Pharmacokinetic changes in patients receiving extracorporeal membrane oxygenation

Extracorporeal membrane oxygenation (ECMO) is a form of prolonged cardiopulmonary bypass used to temporarily sustain cardiac and/or respiratory function in critically ill patients. Extracorporeal membrane oxygenation further complicates the management of critically ill patients who already have profound physiologic derangements with consequent altered pharmacokinetics. The purpose of this study is to identify and critically review the published literature describing pharmacokinetics in the presence of ECMO. This review revealed a dearth of data describing pharmacokinetics during ECMO in critically ill adults, with most of the available data originating in neonates.

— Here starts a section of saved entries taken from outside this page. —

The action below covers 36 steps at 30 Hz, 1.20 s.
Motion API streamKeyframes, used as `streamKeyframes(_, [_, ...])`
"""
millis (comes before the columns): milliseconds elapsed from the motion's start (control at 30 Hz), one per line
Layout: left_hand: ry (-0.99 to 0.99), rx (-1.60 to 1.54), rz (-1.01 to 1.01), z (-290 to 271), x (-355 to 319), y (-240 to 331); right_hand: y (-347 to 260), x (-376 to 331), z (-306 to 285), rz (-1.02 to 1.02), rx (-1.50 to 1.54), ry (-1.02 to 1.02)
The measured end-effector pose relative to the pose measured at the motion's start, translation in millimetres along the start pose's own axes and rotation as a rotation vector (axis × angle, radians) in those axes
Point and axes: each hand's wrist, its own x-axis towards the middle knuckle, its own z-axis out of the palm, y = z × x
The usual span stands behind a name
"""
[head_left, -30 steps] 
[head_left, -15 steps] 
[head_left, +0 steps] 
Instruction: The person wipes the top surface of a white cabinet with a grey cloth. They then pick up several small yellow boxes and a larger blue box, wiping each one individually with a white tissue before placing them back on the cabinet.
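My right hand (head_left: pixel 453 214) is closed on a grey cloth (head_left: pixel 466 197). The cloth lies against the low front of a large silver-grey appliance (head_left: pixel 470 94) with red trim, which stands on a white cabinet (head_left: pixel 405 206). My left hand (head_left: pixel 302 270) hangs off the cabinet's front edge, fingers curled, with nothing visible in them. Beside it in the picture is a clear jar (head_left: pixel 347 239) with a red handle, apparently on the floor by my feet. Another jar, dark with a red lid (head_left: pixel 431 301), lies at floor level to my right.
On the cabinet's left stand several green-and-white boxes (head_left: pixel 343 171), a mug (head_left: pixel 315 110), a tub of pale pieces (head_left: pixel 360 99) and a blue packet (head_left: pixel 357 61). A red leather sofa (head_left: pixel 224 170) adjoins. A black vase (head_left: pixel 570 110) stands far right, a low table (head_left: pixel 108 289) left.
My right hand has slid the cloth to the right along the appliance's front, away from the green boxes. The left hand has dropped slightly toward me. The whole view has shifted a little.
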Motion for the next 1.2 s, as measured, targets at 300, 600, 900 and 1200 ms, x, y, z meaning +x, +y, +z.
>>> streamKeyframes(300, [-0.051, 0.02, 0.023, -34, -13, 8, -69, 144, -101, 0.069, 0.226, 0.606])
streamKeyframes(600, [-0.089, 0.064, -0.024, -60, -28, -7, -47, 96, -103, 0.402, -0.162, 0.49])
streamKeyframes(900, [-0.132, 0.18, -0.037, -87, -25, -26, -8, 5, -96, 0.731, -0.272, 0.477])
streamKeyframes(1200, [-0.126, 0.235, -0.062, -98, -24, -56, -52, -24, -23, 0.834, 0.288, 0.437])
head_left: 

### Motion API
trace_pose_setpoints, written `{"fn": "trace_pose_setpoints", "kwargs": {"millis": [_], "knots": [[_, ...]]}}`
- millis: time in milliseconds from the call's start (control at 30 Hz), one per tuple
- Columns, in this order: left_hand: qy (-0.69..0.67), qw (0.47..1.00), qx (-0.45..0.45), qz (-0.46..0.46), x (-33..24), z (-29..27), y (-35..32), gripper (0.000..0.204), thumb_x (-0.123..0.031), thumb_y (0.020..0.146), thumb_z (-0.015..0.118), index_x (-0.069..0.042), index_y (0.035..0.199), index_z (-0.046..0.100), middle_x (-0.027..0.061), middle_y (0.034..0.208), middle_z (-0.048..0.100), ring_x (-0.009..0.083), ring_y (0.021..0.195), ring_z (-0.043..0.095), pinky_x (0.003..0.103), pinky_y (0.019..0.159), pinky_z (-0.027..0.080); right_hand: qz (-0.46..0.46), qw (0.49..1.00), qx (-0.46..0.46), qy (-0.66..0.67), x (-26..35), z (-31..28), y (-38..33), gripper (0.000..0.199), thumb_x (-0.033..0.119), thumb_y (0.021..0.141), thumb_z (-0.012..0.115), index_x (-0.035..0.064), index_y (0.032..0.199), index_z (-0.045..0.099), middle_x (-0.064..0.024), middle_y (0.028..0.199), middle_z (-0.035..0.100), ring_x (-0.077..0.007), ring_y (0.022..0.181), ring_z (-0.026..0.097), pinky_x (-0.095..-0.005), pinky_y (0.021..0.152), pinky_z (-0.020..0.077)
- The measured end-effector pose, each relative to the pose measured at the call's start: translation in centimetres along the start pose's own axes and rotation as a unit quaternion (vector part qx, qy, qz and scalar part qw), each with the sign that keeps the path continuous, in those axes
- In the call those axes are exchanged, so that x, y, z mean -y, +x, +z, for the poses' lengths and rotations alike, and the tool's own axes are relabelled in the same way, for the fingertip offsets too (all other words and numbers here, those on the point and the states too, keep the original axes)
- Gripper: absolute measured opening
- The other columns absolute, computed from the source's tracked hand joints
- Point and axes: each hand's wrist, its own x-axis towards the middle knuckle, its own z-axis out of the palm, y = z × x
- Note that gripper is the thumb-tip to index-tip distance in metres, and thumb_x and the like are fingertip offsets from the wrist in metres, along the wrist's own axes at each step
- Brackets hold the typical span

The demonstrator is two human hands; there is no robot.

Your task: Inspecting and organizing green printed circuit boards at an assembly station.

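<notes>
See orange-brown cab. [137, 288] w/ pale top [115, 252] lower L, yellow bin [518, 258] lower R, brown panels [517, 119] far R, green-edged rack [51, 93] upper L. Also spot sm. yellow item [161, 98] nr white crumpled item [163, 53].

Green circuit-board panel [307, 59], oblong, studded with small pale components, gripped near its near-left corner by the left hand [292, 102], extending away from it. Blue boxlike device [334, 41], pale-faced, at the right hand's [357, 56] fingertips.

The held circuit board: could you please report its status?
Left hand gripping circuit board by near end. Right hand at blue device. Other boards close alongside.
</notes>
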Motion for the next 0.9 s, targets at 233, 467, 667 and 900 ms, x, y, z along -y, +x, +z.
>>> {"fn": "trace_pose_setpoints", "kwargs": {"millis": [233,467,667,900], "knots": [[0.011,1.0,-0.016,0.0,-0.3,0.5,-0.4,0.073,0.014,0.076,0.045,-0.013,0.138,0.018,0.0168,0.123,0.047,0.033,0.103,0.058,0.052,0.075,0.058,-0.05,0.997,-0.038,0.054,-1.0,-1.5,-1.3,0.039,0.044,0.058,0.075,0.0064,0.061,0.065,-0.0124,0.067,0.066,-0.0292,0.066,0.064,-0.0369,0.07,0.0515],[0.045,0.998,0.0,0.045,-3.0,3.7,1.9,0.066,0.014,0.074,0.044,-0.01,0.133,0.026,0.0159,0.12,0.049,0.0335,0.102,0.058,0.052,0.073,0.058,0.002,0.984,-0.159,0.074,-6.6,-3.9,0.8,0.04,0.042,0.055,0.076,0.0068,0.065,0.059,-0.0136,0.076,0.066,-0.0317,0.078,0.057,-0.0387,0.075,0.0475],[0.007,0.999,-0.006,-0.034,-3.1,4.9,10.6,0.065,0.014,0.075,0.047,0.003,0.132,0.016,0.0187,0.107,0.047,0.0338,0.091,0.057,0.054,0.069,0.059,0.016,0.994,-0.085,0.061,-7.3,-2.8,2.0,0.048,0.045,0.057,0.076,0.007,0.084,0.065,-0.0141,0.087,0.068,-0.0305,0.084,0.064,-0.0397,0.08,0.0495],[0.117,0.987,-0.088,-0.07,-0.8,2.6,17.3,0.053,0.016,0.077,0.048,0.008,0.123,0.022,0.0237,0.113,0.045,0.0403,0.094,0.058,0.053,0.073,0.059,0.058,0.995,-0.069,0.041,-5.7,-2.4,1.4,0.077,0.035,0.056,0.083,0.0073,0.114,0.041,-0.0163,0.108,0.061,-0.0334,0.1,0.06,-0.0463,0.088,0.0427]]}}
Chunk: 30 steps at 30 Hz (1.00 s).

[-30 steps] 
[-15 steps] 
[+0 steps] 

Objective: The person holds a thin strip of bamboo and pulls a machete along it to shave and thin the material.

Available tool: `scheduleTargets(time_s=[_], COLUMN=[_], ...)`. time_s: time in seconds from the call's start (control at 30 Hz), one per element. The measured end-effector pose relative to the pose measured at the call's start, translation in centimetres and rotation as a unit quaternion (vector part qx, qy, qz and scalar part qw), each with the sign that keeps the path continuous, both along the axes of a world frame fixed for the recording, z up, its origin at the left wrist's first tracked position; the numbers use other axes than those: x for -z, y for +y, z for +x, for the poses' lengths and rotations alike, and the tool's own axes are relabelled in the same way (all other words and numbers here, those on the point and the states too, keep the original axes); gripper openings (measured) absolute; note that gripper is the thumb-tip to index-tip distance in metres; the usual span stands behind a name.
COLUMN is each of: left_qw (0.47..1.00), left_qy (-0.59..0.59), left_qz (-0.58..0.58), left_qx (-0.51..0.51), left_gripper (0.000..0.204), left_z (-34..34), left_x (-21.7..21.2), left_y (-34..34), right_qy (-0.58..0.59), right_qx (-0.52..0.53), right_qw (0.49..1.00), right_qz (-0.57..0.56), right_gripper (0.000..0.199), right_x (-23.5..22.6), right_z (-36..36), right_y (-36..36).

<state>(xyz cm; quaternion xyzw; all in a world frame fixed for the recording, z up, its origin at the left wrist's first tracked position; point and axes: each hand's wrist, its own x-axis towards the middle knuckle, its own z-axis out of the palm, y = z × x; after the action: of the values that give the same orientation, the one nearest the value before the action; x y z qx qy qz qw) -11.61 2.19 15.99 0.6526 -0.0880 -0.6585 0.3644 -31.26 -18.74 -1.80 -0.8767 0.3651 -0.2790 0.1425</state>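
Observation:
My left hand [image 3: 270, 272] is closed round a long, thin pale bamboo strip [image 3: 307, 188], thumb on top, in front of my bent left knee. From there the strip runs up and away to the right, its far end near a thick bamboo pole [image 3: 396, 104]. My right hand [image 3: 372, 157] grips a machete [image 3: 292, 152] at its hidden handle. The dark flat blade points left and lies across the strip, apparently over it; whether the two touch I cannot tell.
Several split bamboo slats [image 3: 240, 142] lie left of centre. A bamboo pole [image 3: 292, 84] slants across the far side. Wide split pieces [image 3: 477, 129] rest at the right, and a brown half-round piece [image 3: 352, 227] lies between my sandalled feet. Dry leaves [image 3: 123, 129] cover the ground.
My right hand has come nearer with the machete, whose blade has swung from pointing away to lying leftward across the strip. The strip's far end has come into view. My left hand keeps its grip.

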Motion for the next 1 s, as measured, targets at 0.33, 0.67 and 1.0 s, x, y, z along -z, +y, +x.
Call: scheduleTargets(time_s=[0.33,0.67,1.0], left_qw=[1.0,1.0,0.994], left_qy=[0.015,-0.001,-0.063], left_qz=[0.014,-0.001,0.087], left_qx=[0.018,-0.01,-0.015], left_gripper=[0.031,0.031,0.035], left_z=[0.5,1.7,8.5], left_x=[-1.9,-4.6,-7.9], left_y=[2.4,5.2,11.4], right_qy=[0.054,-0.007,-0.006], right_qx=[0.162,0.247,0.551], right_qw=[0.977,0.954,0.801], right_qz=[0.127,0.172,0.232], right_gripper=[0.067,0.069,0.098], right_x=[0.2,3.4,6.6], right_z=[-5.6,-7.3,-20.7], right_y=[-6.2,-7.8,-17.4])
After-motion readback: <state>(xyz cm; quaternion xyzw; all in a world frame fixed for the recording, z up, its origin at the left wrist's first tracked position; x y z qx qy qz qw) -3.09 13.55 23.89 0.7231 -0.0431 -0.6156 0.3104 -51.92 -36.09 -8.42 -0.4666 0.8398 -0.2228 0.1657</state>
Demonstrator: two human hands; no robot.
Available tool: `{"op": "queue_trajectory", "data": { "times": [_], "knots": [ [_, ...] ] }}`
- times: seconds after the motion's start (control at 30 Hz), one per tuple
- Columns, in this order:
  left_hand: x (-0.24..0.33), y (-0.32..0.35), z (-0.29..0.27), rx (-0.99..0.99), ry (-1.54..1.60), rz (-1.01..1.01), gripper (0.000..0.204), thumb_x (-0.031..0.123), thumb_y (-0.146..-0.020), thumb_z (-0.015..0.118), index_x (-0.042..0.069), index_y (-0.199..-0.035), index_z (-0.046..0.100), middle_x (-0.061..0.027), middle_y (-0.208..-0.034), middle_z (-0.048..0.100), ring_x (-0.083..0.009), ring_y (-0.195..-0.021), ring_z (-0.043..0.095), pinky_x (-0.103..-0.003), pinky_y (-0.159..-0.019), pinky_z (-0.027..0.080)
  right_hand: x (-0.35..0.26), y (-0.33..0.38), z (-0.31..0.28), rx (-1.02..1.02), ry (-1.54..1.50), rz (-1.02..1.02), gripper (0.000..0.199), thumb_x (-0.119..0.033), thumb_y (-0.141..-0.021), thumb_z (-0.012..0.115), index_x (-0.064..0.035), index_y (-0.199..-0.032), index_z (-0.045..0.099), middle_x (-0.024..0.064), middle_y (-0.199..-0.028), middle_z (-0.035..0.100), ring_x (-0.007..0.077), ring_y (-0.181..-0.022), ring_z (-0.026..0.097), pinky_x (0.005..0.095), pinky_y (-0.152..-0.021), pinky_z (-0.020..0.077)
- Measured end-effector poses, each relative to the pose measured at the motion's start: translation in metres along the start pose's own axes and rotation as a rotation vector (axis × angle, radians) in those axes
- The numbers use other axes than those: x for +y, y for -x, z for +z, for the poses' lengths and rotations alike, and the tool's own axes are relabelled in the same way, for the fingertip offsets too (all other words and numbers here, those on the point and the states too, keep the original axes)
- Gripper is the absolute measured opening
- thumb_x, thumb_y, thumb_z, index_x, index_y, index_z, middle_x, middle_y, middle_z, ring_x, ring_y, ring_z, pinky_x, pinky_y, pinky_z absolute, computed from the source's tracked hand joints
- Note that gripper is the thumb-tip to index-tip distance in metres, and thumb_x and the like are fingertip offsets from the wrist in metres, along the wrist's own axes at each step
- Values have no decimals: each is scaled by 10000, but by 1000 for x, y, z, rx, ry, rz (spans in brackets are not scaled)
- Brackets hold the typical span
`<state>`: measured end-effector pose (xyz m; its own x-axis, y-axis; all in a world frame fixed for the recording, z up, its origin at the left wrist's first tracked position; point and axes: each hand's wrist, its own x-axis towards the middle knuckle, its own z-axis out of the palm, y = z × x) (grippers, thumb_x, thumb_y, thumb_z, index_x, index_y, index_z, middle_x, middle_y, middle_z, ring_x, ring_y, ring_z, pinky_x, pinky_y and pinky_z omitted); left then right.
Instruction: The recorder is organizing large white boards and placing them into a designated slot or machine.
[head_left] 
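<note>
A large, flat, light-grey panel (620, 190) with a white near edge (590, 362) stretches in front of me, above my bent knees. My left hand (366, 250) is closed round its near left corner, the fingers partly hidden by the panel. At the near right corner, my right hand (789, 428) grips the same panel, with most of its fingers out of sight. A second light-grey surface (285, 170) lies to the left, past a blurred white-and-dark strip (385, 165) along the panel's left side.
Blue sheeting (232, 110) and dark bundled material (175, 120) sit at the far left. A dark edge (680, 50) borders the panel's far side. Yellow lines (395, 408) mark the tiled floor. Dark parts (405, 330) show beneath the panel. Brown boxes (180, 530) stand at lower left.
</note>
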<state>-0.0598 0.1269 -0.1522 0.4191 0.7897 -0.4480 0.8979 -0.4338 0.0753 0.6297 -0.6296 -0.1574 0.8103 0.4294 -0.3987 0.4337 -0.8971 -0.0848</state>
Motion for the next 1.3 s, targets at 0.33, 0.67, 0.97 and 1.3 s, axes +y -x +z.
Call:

Of concern, the present data indicate substantial variability and a lack of predictability in drug behavior in the presence of ECMO. The most common mechanisms by which ECMO affects pharmacokinetics are sequestration in the circuit, increased volume of distribution, and decreased drug elimination. While lipophilic drugs and highly protein-bound drugs (eg, voriconazole and fentanyl) are significantly sequestered in the circuit, hydrophilic drugs (eg, β-lactam antibiotics, glycopeptides) are significantly affected by hemodilution and other pathophysiologic changes that occur during ECMO. Although the published literature is insufficient to make any meaningful recommendations for adjusting therapy for drug dosing, this review systematically describes the available data enabling clinicians to make conclusions based on available data. Furthermore, this review serves to highlight the need for well-designed and conducted clinical and laboratory-based studies to provide the data from which robust dosing guidance can be developed to improve clinical outcomes in this most unwell cohort of patients.